ACTIVITY: Your answer should be a single number: the count of lines in the records below containing the word "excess".

[Stored records]
────────

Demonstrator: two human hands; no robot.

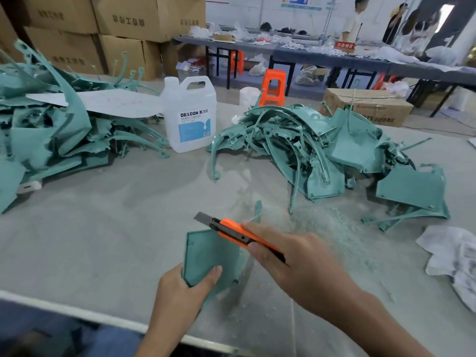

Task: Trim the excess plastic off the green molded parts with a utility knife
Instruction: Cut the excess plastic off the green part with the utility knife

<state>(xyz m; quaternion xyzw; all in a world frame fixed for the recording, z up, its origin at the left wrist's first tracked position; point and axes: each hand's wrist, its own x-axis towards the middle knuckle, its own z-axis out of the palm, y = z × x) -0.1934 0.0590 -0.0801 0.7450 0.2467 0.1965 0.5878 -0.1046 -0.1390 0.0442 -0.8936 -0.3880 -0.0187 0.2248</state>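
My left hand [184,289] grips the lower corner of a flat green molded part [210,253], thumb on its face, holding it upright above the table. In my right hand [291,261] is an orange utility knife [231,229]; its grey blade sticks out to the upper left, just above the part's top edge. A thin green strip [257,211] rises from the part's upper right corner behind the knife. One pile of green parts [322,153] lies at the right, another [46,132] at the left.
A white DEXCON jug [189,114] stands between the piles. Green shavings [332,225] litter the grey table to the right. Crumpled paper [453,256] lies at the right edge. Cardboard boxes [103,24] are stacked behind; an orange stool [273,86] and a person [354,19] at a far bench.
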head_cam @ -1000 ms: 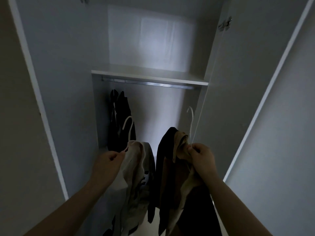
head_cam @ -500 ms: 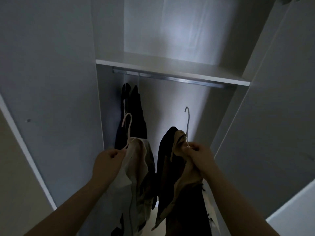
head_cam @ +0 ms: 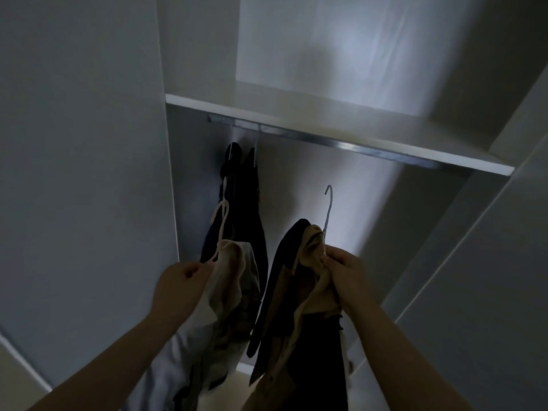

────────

EXPECTED ANSWER: 2